Single by Foxy Brown featuring Blackstreet

from the album Ill Na Na
- B-side: The Promise
- Released: September 15, 1996
- Recorded: 1996
- Genre: Hip hop; R&B;
- Length: 3:50
- Label: Def Jam
- Songwriters: Shawn Carter; Ronald Broomfield; McKinley Horton;
- Producers: Trackmasters; Teddy Riley;

Foxy Brown singles chronology
| "Touch Me, Tease Me" (1996) | "Get Me Home" (1996) | "I'll Be" (1997) |

Blackstreet singles chronology
| "No Diggity" (1996) | "Get Me Home" (1996) | "Never Gonna Let You Go" (1997) |

= Get Me Home (song) =

"Get Me Home" is the first single from Foxy Brown's debut album Ill Na Na. The song features R&B male group Blackstreet. Produced by the production duo Trackmasters, it samples Eugene Wilde's 1984 single, "Gotta Get You Home Tonight".
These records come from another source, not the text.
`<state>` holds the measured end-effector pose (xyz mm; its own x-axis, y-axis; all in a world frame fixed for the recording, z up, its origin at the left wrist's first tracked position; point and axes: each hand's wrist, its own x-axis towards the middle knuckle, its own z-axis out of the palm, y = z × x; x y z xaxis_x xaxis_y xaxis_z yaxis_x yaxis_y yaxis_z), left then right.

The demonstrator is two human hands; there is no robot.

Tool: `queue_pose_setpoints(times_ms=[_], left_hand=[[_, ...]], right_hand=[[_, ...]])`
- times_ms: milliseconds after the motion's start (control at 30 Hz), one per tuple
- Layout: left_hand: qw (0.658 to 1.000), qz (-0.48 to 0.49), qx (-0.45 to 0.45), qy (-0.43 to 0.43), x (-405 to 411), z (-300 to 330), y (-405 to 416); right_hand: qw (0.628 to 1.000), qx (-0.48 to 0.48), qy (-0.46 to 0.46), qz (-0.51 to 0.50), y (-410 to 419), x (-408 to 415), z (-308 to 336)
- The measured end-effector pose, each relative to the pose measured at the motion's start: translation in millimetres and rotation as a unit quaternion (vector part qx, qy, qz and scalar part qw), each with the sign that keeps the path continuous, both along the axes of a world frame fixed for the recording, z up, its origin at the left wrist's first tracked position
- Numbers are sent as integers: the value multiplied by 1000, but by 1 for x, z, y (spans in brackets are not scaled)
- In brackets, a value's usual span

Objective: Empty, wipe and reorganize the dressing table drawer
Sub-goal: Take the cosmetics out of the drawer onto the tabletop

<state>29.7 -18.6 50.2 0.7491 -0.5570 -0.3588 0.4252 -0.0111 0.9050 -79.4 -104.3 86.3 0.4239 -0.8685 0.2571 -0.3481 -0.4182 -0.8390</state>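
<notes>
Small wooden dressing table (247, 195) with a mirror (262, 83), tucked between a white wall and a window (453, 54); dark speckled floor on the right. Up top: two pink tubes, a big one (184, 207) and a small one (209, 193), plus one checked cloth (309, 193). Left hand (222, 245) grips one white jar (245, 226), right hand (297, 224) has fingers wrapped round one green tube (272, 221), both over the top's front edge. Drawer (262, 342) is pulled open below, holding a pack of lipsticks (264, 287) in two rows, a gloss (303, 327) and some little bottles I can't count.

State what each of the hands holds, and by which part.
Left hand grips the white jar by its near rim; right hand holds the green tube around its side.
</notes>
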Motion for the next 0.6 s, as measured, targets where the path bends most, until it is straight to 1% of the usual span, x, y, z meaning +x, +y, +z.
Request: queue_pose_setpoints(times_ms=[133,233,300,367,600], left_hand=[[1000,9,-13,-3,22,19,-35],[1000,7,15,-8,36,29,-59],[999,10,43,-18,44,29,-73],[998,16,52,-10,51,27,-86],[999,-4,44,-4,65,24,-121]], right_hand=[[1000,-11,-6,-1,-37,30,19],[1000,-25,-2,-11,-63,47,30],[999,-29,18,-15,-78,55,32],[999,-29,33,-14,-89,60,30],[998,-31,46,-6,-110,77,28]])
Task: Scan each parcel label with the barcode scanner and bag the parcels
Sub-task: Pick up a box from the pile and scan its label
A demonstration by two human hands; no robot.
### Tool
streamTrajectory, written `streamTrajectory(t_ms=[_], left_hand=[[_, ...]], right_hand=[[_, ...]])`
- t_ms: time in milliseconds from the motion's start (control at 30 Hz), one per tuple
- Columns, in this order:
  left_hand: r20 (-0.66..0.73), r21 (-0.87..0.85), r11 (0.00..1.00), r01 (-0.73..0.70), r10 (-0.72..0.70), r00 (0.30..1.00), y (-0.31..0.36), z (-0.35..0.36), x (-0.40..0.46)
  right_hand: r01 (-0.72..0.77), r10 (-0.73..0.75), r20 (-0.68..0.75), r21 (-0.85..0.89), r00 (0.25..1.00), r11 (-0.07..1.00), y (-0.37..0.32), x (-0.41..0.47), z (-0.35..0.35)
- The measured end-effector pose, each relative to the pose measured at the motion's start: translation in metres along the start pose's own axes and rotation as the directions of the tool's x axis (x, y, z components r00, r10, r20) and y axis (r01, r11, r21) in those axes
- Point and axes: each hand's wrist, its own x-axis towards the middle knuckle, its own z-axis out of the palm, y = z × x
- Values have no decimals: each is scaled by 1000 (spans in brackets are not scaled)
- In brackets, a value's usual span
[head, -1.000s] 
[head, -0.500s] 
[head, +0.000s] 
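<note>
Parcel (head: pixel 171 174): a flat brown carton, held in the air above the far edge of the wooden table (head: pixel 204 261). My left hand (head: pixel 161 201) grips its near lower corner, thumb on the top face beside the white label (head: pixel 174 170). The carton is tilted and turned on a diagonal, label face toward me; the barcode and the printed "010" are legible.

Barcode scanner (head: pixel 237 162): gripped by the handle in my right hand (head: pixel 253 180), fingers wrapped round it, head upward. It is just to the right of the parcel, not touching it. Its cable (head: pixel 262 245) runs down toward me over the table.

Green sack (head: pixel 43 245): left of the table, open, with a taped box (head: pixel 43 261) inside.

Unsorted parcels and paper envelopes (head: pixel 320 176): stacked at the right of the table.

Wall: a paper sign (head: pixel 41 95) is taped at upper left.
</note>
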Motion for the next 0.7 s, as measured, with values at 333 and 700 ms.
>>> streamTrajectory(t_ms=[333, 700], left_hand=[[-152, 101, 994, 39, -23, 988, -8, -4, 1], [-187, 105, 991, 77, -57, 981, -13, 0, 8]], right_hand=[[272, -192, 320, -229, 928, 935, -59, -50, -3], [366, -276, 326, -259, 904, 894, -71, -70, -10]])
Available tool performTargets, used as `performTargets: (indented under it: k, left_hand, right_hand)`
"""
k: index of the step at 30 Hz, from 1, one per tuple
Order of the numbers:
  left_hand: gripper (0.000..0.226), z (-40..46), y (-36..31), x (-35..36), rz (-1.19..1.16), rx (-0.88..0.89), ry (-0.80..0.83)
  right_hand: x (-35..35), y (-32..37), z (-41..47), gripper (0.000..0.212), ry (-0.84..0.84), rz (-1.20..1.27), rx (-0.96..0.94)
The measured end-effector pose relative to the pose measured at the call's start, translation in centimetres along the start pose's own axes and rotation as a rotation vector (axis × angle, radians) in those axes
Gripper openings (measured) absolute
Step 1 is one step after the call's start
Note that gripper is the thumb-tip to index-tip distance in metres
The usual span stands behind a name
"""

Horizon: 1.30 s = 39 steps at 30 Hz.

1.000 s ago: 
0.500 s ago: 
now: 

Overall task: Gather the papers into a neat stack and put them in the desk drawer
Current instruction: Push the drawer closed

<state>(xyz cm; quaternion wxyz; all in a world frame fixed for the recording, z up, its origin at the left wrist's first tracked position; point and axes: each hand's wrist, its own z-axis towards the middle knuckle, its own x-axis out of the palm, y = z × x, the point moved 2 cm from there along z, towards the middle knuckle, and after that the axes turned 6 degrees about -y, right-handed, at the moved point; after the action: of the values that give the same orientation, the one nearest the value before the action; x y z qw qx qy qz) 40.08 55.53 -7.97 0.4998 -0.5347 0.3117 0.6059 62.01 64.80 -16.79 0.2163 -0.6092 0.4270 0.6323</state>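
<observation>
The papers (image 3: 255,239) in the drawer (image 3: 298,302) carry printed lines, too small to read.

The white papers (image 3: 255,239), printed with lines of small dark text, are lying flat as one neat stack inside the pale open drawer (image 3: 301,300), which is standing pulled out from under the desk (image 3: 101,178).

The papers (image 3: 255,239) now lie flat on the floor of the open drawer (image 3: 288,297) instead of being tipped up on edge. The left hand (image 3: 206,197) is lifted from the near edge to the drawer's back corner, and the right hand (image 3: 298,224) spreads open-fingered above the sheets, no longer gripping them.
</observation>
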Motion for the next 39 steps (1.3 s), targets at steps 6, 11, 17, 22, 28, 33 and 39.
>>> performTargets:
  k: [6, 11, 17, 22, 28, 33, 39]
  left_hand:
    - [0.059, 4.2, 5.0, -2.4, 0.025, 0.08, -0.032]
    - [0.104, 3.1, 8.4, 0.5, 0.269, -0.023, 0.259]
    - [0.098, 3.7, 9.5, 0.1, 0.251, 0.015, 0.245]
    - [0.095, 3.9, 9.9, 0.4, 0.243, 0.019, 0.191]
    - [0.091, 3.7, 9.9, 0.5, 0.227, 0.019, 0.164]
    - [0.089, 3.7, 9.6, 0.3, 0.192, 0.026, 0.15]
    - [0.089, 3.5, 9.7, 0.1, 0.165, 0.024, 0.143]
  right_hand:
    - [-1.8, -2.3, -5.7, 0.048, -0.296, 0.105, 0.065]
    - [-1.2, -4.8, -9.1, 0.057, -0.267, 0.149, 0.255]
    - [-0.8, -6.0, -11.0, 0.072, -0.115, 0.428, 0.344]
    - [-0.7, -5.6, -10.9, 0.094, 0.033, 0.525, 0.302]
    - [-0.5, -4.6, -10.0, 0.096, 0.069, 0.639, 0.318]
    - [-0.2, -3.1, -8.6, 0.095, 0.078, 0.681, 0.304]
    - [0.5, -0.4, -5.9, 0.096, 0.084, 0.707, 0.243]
The song reached number ten on the U.S. Billboard R&B charts. Directed by Hype Williams, the accompanying music video for the song premiered in November 1996, and was in heavy rotation on television music video channels.

==Charts==

===Weekly charts===

| Chart (1996–1997) | Peak position |
|---|---|
| Europe (European Hot 100 Singles) | 69 |
| France (SNEP) | 44 |
| Netherlands (Dutch Top 40) | 15 |
| Netherlands (Single Top 100) | 15 |
| New Zealand (Recorded Music NZ) | 8 |
| Scotland Singles (OCC) | 56 |
| UK Hip Hop/R&B (OCC) | 2 |
| UK Dance (OCC) | 2 |
| UK Singles (OCC) | 11 |
| US R&B/Hip-Hop Airplay (Billboard) | 10 |
| US Radio Songs (Billboard) | 42 |
| US Rhythmic Airplay (Billboard) | 11 |

Contemplated, Concerned

===Year-end charts===

| Chart (1997) | Position |
|---|---|
| New Zealand (Recorded Music NZ) | 28 |

== Certifications ==

Certification for "Get Me Home"
| Region | Certification | Certified units/sales |
| New Zealand (RMNZ) | Gold | 15,000^{‡} |
^{‡} Sales+streaming figures based on certification alone.